**Task details:**
The answer must be one number: how many lines in the data below include the string "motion".

**Supplied information:**
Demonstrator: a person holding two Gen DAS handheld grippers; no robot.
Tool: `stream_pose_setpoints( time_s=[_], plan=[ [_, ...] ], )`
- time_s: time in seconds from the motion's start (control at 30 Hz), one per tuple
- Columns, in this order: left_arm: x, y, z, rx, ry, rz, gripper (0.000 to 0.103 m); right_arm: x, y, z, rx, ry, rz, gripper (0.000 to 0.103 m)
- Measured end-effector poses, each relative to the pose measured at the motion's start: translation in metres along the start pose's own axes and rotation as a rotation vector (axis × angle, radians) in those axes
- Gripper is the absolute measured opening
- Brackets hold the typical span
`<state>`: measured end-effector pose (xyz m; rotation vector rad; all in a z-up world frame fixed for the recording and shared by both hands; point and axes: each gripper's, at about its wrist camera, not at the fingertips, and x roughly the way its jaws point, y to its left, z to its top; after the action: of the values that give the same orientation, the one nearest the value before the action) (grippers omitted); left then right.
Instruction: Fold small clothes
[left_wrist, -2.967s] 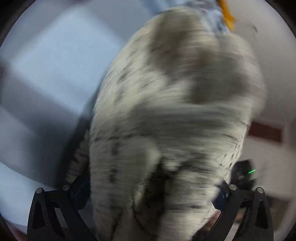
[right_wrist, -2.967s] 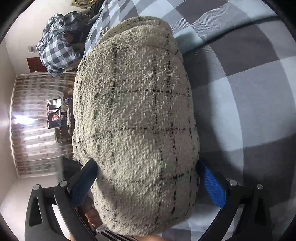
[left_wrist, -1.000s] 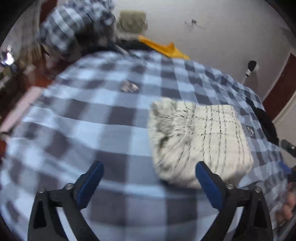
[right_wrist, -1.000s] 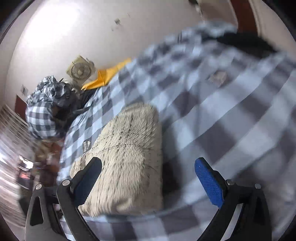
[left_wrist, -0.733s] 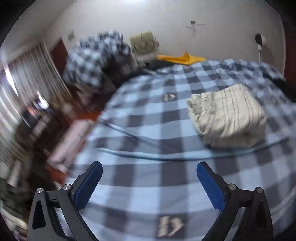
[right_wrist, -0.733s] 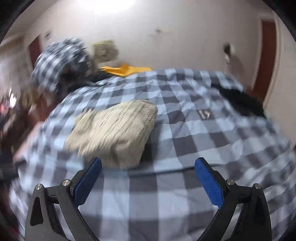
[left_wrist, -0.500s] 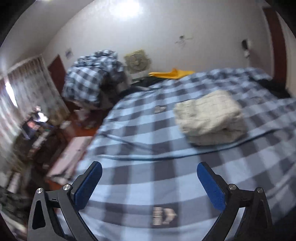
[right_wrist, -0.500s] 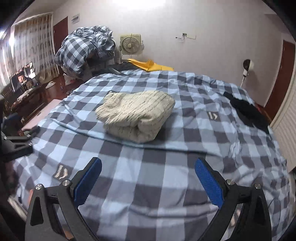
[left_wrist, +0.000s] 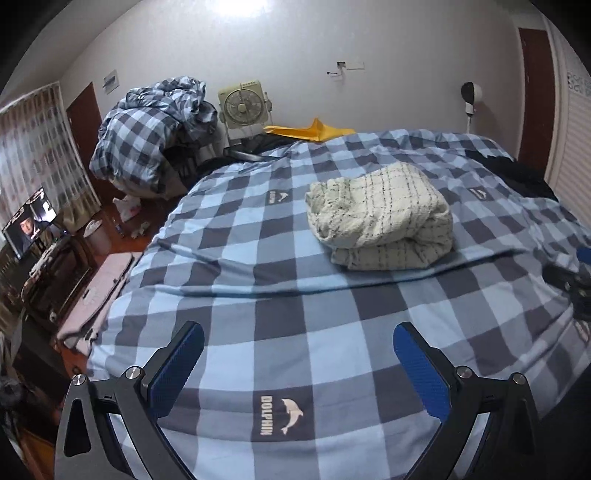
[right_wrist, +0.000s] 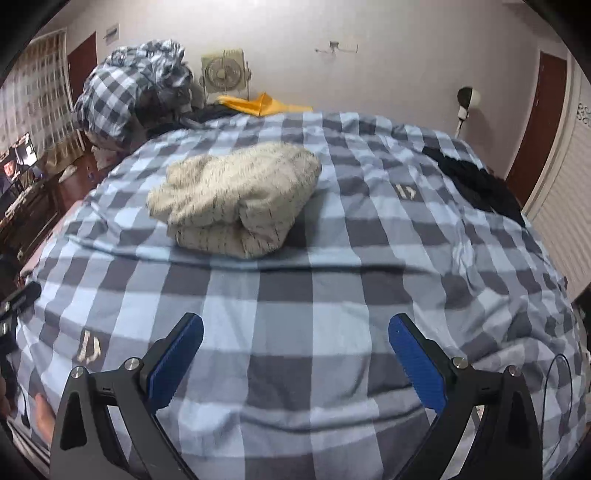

**Task answer:**
2